Soldiers Use Trucks to Teach Math and History to Kids
May 29, 2010
- Soldiers from the 418th Transportation Company, 4th Brigade Troops Battalion brought three military vehicles to their adopted school.
- The Soldiers quizzed the students after each presentation, to ensure that they paid attention and that they were learning from the event.
- Each class finished up with a snack of Girl Scout cookies donated by the unit's Family Readiness Group.
KILLEEN, Texas - The last few days before summer vacation can be tough to sit through for many students and their teachers. Final assignments have been turned in and there may be a lot of down time in the classroom.
2nd Lt. Bryan Langley, from the 4th Sustainment Brigade, 13th Sustainment Command (Expeditionary), decided to help relieve some of this boredom while providing a learning experience for students at Nolan Middle School.

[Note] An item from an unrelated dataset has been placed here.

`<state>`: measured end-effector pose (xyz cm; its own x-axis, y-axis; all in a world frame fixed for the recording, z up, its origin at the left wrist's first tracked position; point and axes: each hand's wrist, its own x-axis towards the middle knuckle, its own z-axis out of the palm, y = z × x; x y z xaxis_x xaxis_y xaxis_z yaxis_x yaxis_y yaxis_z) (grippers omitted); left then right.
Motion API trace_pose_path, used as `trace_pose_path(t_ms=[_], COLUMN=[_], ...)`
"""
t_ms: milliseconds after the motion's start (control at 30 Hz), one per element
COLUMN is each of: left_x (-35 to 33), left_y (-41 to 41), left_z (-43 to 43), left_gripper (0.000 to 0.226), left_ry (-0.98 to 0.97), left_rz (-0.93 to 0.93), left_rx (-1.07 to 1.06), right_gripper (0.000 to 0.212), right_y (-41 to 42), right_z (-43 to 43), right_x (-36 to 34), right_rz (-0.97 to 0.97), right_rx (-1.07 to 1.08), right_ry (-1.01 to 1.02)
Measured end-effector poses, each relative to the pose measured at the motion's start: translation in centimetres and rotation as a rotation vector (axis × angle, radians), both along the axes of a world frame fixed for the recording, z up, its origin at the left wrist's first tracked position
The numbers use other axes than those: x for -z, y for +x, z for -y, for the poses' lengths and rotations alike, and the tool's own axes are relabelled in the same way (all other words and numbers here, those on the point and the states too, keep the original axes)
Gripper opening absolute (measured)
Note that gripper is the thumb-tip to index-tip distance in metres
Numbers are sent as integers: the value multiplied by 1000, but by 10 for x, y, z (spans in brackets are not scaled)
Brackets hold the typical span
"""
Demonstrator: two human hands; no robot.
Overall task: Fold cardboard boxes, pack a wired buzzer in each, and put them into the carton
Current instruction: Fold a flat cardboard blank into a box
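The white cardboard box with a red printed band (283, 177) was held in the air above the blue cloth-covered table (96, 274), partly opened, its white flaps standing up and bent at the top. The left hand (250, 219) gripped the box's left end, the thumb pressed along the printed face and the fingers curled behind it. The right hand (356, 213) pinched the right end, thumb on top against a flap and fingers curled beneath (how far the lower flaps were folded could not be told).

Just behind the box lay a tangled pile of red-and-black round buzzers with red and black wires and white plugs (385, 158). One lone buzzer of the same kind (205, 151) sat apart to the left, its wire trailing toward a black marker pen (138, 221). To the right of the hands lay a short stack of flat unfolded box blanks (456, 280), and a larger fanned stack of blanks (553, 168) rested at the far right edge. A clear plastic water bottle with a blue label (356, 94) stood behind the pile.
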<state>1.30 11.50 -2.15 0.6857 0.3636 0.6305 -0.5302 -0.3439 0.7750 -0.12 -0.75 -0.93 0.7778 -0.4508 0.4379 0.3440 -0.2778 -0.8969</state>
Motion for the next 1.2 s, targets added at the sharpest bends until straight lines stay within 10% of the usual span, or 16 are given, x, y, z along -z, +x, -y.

Soldiers from the 418th Transportation Company, 4th Brigade Troops Battalion brought three military vehicles to their adopted school and offered brief presentations to 6th, 7th, and 8th grade students throughout the school day May 25.
"Kids are typically burnt out at the end of the school year and I thought it would be fun for them and for us if we brought some trucks out," said Langley. "We're happy to have a chance to show the students how their classes relate to the real world."
The Soldiers quizzed the students after each presentation, to ensure that they paid attention and that they were learning from the event.
"The kids came out during their math and history classes," said Langley. "We tried to tie these subjects into our discussion with them. Math is usually the least interesting subject to a 7th grader, and it was nice to be able to show them that it can be interesting."
Lt. Col. John Hickey, the commander of the Wolfpack Battalion, watched his Soldiers in action and spoke to a couple of classes between presentations. He used it as a teaching opportunity to discuss the military and volunteer work.
"It's easy to do things for yourself," he said. "But it's a whole different thing when you can do something for others, especially when you have everything you need."
Sgt. Clarence Stevens spent the day showing off the various functions of a Light Medium Tactical Vehicle to groups of students. He is a driving instructor for the 418th Trans. Co, and he kept the students engaged with his enthusiastic description of the truck.
"I often teach Soldiers how to drive this vehicle," he said. "But I never get to tell anyone else about it. This is a big change from my normal workday."
Classes also had a chance to see first-hand the differences between Humvees, and they also learned about the Army's Palletized Load System.
Each class finished up with a snack of Girl Scout cookies donated by the unit's Family Readiness Group.